Я как-то помогала Лукреции Павловне в Варкрафте, Архейдж она освоила только в этом году. Естественно, я посоветовала установить, когда была дома весной, и вот, пожалуйста.
- А вы кто по специальности, теть Луш? - поинтересовалась я.
- Моя эльфийка Лукриэль, - с гордостью сообщила консьержка. - Боевой маг, вивисектор.
- О, так вам легкая броня нужна и двуручный посох, или одноручный и щит, - протянула я. - А вы, отсюда вижу, в тяжелой бегаете. Переоденьтесь и сами их всех замочите!
С этими словами я проскользнула к лифтам, а тетя Луша переводила недоуменный взгляд с меня на экран. Отчего-то показалось, что консьержка очень удивилась при виде меня, а потом как будто специально хотела задержать.
Так и есть.
- Ташечка! - крикнули мне вслед.
Но спасительные двери лифта раскрылись, я в них юркнула, помахав напоследок тете Луше, делая вид, что не поняла ее окрика, отметив про себя, что консьержка захлопнула ноут и взяла в руки мобилку.
Когда двери лифта снова распахнулись, на двенадцатом этаже, на площадке меня поджидала мама.
Но в каком виде!
Мамочка у меня очень красивая и молодая. Светленькая, волосы вьются, лицо сердечком, как у куклы Барби, стройная, с большой грудью. Она даже по дому носит шикарные платья или модные леопардовые лосики и тунички с горловиной на одно плечо, обожает кристаллы и стразы. Причем если на ком-то блестки выглядят мягко говоря, неуместно, то на мамочке любой наряд, даже самый вычурный и экзотический, смотрится шикарно. Словно райская птичка залетела в нашу серую реальность из другого мира, и, как ни старается закосить под местного воробья, красит серой краской перышки, а яркое оперение все равно пробивается, не скроешь. Надо сказать, фигура и овал лица у меня в нее, и в чертах что-то похожее есть. Только волосы темные, почти черные, но с каштановым отливом, тяжелые, явно папины, и глаза зеленей листвы.
Сегодня же мамочка была одета в какой-то невообразимый балахон, кутающий ее до подбородка и да кончиков пальцев рук. Такой широкий, с продольными складками, что непонятно, какая там, под ним, фигура. На голове - бледно-голубой платок в тон, что до последней волосинки прическу скрывает. Макияж - тут только мой опытный глаз определил, что он есть, а так с двух шагов даже туши на ресничках не заметишь.
Расшит балахон индийскими огурцами и ящерками, тоненькими, бледными, но какими-то живыми, с растопыренными лапками.

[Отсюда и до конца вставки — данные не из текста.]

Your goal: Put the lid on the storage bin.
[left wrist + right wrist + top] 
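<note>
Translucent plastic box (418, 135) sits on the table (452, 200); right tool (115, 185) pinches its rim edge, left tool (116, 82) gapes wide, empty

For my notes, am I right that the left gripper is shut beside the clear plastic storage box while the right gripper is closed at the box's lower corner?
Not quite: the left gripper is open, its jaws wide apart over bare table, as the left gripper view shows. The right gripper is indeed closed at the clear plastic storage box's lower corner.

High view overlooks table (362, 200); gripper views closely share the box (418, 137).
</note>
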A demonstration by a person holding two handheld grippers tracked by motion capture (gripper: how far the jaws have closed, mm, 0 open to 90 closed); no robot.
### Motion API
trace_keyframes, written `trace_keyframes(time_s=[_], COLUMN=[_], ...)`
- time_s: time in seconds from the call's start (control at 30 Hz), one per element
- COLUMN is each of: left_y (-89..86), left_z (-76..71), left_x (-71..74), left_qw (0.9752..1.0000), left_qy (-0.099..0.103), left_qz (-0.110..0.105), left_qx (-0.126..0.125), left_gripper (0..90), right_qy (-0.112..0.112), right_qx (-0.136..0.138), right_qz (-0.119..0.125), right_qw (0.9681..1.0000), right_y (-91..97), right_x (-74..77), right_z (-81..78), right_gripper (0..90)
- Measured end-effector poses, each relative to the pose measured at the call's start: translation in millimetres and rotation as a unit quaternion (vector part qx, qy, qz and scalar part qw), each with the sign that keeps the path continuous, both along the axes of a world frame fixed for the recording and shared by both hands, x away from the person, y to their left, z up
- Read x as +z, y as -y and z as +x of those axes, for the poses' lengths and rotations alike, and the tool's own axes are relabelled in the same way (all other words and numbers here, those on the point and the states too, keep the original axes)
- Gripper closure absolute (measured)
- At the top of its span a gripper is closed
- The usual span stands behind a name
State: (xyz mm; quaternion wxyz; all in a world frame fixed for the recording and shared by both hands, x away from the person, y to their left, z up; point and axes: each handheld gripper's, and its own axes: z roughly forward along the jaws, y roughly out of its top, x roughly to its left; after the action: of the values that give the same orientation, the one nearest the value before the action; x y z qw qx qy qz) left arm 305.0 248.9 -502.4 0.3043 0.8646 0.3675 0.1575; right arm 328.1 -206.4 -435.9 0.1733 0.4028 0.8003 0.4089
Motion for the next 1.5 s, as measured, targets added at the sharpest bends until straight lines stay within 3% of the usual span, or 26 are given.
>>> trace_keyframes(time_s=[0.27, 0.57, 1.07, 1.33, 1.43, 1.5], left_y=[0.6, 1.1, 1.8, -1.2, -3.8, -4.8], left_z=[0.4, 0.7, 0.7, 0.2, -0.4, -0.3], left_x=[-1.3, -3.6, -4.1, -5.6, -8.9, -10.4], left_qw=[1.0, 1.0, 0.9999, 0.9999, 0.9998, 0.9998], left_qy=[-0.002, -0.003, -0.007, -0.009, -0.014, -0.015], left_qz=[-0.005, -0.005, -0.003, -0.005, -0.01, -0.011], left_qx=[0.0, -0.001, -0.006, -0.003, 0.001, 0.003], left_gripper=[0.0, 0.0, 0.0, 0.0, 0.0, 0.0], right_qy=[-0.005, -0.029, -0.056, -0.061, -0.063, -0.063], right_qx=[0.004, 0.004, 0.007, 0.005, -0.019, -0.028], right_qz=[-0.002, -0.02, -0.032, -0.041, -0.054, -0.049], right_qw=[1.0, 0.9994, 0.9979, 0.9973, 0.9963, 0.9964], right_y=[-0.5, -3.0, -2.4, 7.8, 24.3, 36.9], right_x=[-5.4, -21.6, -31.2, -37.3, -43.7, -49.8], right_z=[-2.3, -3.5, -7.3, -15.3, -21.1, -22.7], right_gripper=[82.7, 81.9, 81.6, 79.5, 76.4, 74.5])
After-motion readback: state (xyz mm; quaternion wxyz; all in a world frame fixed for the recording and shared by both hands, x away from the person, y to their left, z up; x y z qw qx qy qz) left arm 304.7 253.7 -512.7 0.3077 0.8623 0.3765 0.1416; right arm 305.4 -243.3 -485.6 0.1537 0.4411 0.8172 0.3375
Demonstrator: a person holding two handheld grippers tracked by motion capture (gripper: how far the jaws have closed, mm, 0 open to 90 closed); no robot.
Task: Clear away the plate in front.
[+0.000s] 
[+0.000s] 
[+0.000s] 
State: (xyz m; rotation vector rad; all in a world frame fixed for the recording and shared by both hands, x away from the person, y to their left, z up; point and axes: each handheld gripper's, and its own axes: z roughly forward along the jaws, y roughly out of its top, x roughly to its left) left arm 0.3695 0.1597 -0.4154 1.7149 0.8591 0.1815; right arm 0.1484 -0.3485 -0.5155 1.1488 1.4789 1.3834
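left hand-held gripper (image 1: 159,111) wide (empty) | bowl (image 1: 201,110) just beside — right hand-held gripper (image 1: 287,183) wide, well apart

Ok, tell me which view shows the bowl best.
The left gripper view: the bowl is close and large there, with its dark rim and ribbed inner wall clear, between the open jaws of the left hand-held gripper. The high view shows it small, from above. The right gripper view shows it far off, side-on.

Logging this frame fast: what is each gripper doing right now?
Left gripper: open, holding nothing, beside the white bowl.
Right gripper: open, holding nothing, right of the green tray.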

- Дочь моя! - возвестила маменька на всю площадку, стоило дверям лифта разъехаться.
- Мам, ты чего? - интересуюсь, выходя из лифта и чмокнув родительницу в холеную щеку. - И что с тобой? На тебе? Ты с Виталием Владиленовичем поругалась и теперь в монастырь уходишь? В прошлый раз ты ему обещала в мужской уйти.
Мамулечка замешкалась, но лишь на пару секунд. В следующий миг порывисто обняла меня, прижала к груди.
- Ташечка, девочка моя, Белоснежечка.
А вот это уже тревожно.
- Мам, да что с тобой? - лоб хмурю.
А мама не перестает удивлять.
- Ты вещички домой постирать решила закинуть?
С этими словами мамуль попробовала отнять мой рюкзак, а сама выразительно на двери лифта глазами показывает, и я буду не я, если не намекает.
Рюкзак я не отдала. Вместо этого напомнила:
- Мамуль, какой стирать? Мы с Ариэлькой в блоке живем. У нас стиральная машинка имеется. Я робота Кирюшке привезла.
- Я передам, - тут же нашлась мамочка.
Тут я уже не выдержала.
- Мам, ты долго собираешься дочь родную на пороге держать? Пройти дай. Братика обрадую.
- И ничего и не собираюсь, - возразила мамочка. - А если Кирлика радовать начнешь, это будет долго. А у нас каждая минута на счету.